С тех пор прошло четыре года. Вика — так звали девочку — ходит в детский сад, и Маайа почти ежедневно находит время, чтобы встретиться с нею. И девочка ждёт Маайю и грустит, если её долго нет. Иногда на выходные дни Маайа, с разрешения матери, приводит маленькую Вику домой, и тогда в тихой квартире Нартаховых весь день слышны весёлые голоса и смех.
Сказать, что Нартахова, за которого так решительно проголосовали рабочие, сопровождали в работе только удачи, было бы неверно. Неудач, пожалуй, было даже больше. Малые возможности — не хватает жилья, мало мест в детских яслях — да и порой, что там скрывать, замороченность начальства, озабоченного лишь выполнением производственного плана, не позволяли сделать так, как велела совесть, и тогда приходилось выслушивать от рабочих, от тех же самых, что хвалили его на собрании, колючие обидные слова. Было, всё было.
Да и самому ему порой приходилось быть резким и говорить гневные слова, особенно тем, у кого слова «совесть» и «работа» не живут рядом. И ещё придётся говорить. Если бы все понимали, какая тесная связь должна быть между этими словами, то не загорелась бы и электростанция — не было бы причины для пожара. Да и, на худой конец, дежурный дизелист, будь он там, где ему быть положено, а не дома, мог бы потушить едва начавшийся пожар, не дав огню набрать силу.

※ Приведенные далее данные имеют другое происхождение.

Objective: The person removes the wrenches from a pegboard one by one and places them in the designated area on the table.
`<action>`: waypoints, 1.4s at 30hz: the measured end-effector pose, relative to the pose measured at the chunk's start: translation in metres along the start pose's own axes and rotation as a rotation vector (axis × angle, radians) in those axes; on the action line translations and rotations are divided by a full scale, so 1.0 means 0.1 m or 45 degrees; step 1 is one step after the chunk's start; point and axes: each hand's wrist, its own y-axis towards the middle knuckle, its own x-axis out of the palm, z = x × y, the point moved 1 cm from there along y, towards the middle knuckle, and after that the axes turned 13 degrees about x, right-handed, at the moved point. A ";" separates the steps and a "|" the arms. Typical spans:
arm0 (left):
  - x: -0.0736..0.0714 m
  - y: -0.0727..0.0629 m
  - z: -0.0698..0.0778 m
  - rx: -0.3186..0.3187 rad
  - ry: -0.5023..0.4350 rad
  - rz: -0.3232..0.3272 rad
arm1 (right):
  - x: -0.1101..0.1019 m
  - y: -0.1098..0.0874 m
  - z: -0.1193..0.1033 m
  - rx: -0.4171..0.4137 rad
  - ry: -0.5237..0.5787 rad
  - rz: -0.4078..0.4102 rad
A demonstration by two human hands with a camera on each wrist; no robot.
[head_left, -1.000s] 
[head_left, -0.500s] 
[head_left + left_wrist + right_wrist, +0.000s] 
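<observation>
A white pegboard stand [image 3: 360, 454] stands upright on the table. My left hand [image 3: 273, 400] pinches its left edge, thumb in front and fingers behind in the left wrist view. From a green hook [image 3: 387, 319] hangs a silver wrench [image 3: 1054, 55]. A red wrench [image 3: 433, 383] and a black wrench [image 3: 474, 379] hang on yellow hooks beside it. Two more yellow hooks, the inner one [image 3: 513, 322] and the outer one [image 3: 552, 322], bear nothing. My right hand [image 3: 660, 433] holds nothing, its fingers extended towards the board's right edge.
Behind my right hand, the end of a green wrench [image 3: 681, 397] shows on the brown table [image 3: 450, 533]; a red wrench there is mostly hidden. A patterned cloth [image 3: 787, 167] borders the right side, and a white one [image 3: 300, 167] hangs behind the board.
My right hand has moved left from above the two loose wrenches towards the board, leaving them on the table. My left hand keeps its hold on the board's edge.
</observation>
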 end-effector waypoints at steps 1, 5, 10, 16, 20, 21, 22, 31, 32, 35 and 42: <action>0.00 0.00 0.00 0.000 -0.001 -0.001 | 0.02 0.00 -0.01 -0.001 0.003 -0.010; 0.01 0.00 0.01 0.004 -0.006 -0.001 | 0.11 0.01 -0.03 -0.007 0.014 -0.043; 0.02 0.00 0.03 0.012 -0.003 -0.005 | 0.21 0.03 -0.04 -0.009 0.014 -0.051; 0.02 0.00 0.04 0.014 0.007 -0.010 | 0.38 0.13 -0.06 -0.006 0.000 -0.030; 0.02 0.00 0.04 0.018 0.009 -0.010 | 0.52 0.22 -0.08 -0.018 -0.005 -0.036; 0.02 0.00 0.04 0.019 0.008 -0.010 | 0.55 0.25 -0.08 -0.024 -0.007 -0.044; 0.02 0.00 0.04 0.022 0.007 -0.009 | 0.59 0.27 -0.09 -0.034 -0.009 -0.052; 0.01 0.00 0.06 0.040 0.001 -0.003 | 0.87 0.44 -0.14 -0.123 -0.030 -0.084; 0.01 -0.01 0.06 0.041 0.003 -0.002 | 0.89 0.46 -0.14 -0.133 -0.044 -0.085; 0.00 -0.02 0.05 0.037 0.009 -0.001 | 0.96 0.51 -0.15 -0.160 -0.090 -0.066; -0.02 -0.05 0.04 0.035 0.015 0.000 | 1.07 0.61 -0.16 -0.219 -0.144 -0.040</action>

«Постой, — сам себя остановил Нартахов. — А как же это я попал в больницу?» Ах да! Он хотел пробиться внутрь электростанции, и в этот момент на него, кажется, свалилось горящее бревно. И он упал. Вот откуда ожоги. Похоже, что огонь собирается преследовать его всю жизнь. Огонь и боль обожжённого тела. Ведь и тогда, около погибшего танка, его жгла такая же боль.
Прямо над собой танкист Нартахов увидел сумеречное небо с низкими холодными облаками, подкрашенными снизу красными лучами заходящего солнца. Семёну казалось, что тело его наполнено горячим свинцом и этот свинец своей тяжестью вдавливает его в землю, не даёт возможности пошевелить ни рукой, ни ногой, прожигая болью каждую клеточку тела. «Что со мной?» — подумал Нартахов. И будто кто-то сдёрнул с его памяти глухую чёрную повязку, и он увидел свой горящий танк, Никуса, по пояс вылезшего из люка, услышал тяжёлый взрыв в танке. И понял всё… Значит, нет больше Никуса Ерёмина, нет и никогда не будет, нет больше радиста-пулемётчика Фили, нет заряжающего Олеся, нет больше умудрённого годами, немногословного Тихона Никитина, ставшего всему экипажу вторым отцом.